Voor zover dat feitelijk anders zou liggen bij patient wijst het tuchtcollege erop dat de curator de aangewezen persoon is, conform Boek VII, artikel 465, tweede lid, van het Burgerlijk Wetboek, om namens patient te klagen.Uit de stukken is genoegzaam gebleken dat als curator van patient is benoemd F te G. Als er geen curator of mentor of schriftelijk gemachtigde is en er is ook geen echtgenoot of levensgezel, dan kan een ouder, kind, broer of zus van de patient de wettelijk vertegenwoordiger zijn. Nu patient een curator heeft kan klager patient niet wettelijk vertegenwoordigen. Klagers wens - hoe begrijpelijk ook - om de behandeling van patient ambtshalve door het tuchtcollege te laten onderzoeken en toetsen waarbij patient als getuige kan worden gehoord kan het college derhalve niet inwilligen. Dat klager in de in geding zijnde periode als eerste contactpersoon door patient was aangewezen maakt het voorgaande niet anders, nu dit geen wettelijke vertegenwoordiging inhoudt.

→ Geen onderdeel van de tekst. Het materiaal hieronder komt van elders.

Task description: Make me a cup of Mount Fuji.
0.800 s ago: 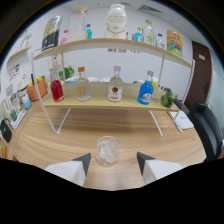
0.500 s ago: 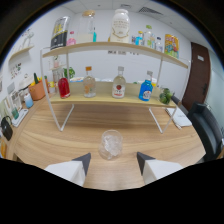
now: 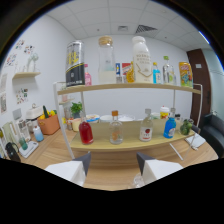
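My gripper point(image 3: 114, 169) is open, its two white fingers point(image 3: 70, 172) spread wide above the wooden table point(image 3: 112, 177). A sliver of clear glass point(image 3: 136, 182) shows low down by the right finger; the rest of it is hidden. Beyond the fingers stands a two-tier shelf point(image 3: 125, 88). Its lower board carries a red-liquid bottle point(image 3: 86, 132), a clear bottle point(image 3: 116, 134), a red-labelled bottle point(image 3: 146, 131) and a blue bottle point(image 3: 169, 127). On the upper board are a black-and-yellow can point(image 3: 75, 64), a glass jar point(image 3: 106, 62) and a white bottle point(image 3: 141, 60).
An orange pot point(image 3: 48, 122) with a plant and small containers point(image 3: 37, 134) sit left of the shelf. A green item point(image 3: 186, 126) is at the lower board's right end, a colourful box point(image 3: 186, 74) above it. A dark door point(image 3: 207, 75) stands at the right.
The view has risen and come closer to the shelf. The clear glass that stood just ahead between the fingers has dropped almost out of sight below them.
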The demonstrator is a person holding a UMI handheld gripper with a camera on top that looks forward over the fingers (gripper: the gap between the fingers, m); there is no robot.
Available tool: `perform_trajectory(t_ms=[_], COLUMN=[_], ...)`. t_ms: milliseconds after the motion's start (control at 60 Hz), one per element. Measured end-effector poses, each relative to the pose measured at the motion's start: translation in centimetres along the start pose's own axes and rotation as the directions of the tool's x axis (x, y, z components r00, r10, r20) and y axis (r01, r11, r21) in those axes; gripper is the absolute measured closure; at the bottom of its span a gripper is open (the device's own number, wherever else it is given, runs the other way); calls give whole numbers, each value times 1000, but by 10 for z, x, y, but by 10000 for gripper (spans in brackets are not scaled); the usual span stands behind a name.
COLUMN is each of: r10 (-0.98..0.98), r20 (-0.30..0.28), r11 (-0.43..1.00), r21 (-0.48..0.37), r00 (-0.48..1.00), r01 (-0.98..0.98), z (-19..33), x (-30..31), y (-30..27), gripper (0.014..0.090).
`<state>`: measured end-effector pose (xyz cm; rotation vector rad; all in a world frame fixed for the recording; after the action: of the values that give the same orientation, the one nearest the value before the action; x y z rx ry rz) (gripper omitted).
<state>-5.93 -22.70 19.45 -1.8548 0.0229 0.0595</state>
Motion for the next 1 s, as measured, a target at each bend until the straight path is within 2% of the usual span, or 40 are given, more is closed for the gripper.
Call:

Dit leidt tot de conclusie dat klager niet-ontvankelijk is voor zover hij klaagt over de behandeling van zijn zoon.

5.2 INHOUDELIJK

Het college wijst er allereerst op, dat het bij de tuchtrechtelijke toetsing van professioneel handelen er niet om gaat of dat handelen beter had gekund, maar om het geven van een antwoord op de vraag of de beroepsbeoefenaar bij het beroepsmatig handelen is gebleven binnen de grenzen van een redelijk bekwame beroepsuitoefening, rekening houdend met de stand van de wetenschap ten tijde van het klachtwaardig geachte handelen en met hetgeen toen in de beroepsgroep ter zake als norm of standaard was aanvaard.

5.3

Klager klaagt over zijn behandeling als eerste contactpersoon. Ook hierbij is van belang dat een eerste contactpersoon niet een wettelijk vertegenwoordiger is, zoals hiervoor in 5.1 besproken.

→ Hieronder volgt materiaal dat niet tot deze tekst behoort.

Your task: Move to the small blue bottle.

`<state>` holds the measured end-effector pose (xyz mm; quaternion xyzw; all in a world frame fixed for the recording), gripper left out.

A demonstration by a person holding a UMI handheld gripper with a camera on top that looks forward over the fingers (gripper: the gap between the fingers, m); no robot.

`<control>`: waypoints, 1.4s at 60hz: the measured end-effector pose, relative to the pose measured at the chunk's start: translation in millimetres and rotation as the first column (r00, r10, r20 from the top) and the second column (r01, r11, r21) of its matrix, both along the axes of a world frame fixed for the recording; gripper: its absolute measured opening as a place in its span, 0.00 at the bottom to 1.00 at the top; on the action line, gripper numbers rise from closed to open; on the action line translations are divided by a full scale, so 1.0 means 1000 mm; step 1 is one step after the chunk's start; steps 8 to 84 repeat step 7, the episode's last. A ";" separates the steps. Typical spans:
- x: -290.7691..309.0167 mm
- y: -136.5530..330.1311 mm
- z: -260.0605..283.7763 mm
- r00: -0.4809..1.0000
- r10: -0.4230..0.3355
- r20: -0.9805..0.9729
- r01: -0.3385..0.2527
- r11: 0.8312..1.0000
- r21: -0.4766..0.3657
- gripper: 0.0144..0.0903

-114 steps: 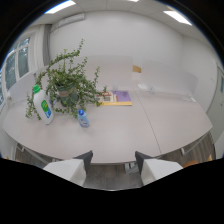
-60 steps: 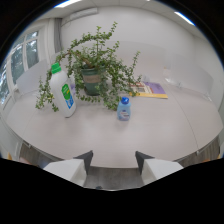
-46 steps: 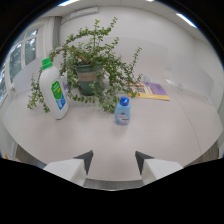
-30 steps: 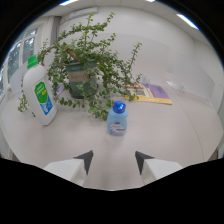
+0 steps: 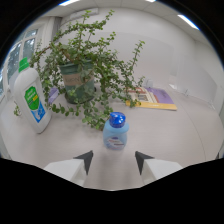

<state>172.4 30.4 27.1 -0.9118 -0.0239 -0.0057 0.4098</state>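
Now closer: bottle (image 5: 116, 131) stands just ahead of the gripper (image 5: 114, 161), jaws wide open, empty; approach nearly complete.

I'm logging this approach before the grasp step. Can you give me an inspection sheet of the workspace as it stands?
Surface: pale white table, matte.
Job's thing: small blue-capped light blue plastic bottle, upright, just ahead of the fingers, centred on the gap.
Clutter: leafy green plant in a dark pot behind the bottle; large white jug with green cap and green label beside the plant; flat purple and yellow booklet beyond.
Gripper: gripper open, nothing between its fingers.
Cables: nothing seen.
Surroundings: white walls, ceiling lights.
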 end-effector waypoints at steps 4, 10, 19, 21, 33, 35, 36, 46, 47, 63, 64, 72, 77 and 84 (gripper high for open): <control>-0.001 0.000 0.000 1.000 0.000 -0.006 0.000 1.000 -0.001 0.91; -0.002 0.000 0.000 1.000 0.003 -0.009 -0.003 1.000 -0.002 0.91; -0.002 0.000 0.000 1.000 0.003 -0.009 -0.003 1.000 -0.002 0.91; -0.002 0.000 0.000 1.000 0.003 -0.009 -0.003 1.000 -0.002 0.91; -0.002 0.000 0.000 1.000 0.003 -0.009 -0.003 1.000 -0.002 0.91; -0.002 0.000 0.000 1.000 0.003 -0.009 -0.003 1.000 -0.002 0.91; -0.002 0.000 0.000 1.000 0.003 -0.009 -0.003 1.000 -0.002 0.91; -0.002 0.000 0.000 1.000 0.003 -0.009 -0.003 1.000 -0.002 0.91; -0.002 0.000 0.000 1.000 0.003 -0.009 -0.003 1.000 -0.002 0.91; -0.002 0.000 0.000 1.000 0.003 -0.009 -0.003 1.000 -0.002 0.91; -0.002 0.000 0.000 1.000 0.003 -0.009 -0.003 1.000 -0.002 0.91; -0.002 0.000 0.000 1.000 0.003 -0.009 -0.003 1.000 -0.002 0.91; -0.002 0.000 0.000 1.000 0.003 -0.009 -0.003 1.000 -0.002 0.91; -0.002 0.000 0.000 1.000 0.003 -0.009 -0.003 1.000 -0.002 0.91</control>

Het college is van oordeel dat verweerder, binnen de hem gegeven mogelijkheden, klager voldoende informatie heeft gegeven over de actuele stand van zaken. Verweerder heeft binnen redelijke termijn telkens op e-mailberichten van klager gereageerd, waarbij klager overigens op 19 mei 2016 verweerder bedankt voor de duidelijke informatie die hij heeft ontvangen. Wat betreft het niet willen overleggen van het volledige dossier van patient heeft verweerder overeenkomstig de voor hem geldende normen gehandeld. Met verweerder is het college van oordeel dat het melden aan klager van de overplaatsingen van patient naar K en M zorgvuldiger zou zijn geweest. Echter, gelet op de contacten die er waren met klager en hetgeen verweerder daaromtrent in de aan klager gerichte e-mailberichten heeft opgenomen, is het college van oordeel dat verweerder wel binnen de grenzen van een redelijk bekwame beroepsuitoefening is gebleven.

5.4

Gelet op het voorgaande is de klacht, voor zover klager ontvankelijk is, kennelijk ongegrond en dient als volgt te worden beslist.

6. DE BESLISSING

Het college wijst de klacht, voor zover klager ontvankelijk is, af.

Aldus gedaan in raadkamer door mr. A.L. Smit, voorzitter, E. van Egmond en

A.H. de Vries, leden-verpleegkundigen, in tegenwoordigheid van mr. J.W. Sijnstra-Meijer, secretaris, en uitgesproken in het openbaar op 23 december 2016 door mr. A.L. Smit, voorzitter, in tegenwoordigheid van mr. H. van der Poel-Berkovits, secretaris.

voorzitter

secretaris

Tegen deze beslissing kan binnen zes weken na de dag van verzending van het afschrift ervan schriftelijk hoger beroep worden ingesteld bij het Centrale Tuchtcollege voor de Gezondheidszorg door:

a. de klager en/of klaagster, voor zover de klacht is afgewezen, of voor zover hij/zij niet-ontvankelijk is verklaard;

b. degene over wie is geklaagd;

c. de hoofdinspecteur of de regionale inspecteur van de volksgezondheid, wie de aangelegenheid uit hoofde van de hun toevertrouwde belangen aangaat.

Het tot het Centrale Tuchtcollege voor de Gezondheidszorg gerichte beroepschrift wordt ingezonden bij de secretaris van het Regionaal Tuchtcollege voor de Gezondheidszorg te Zwolle, door wie het binnen de beroepstermijn moet zijn ontvangen.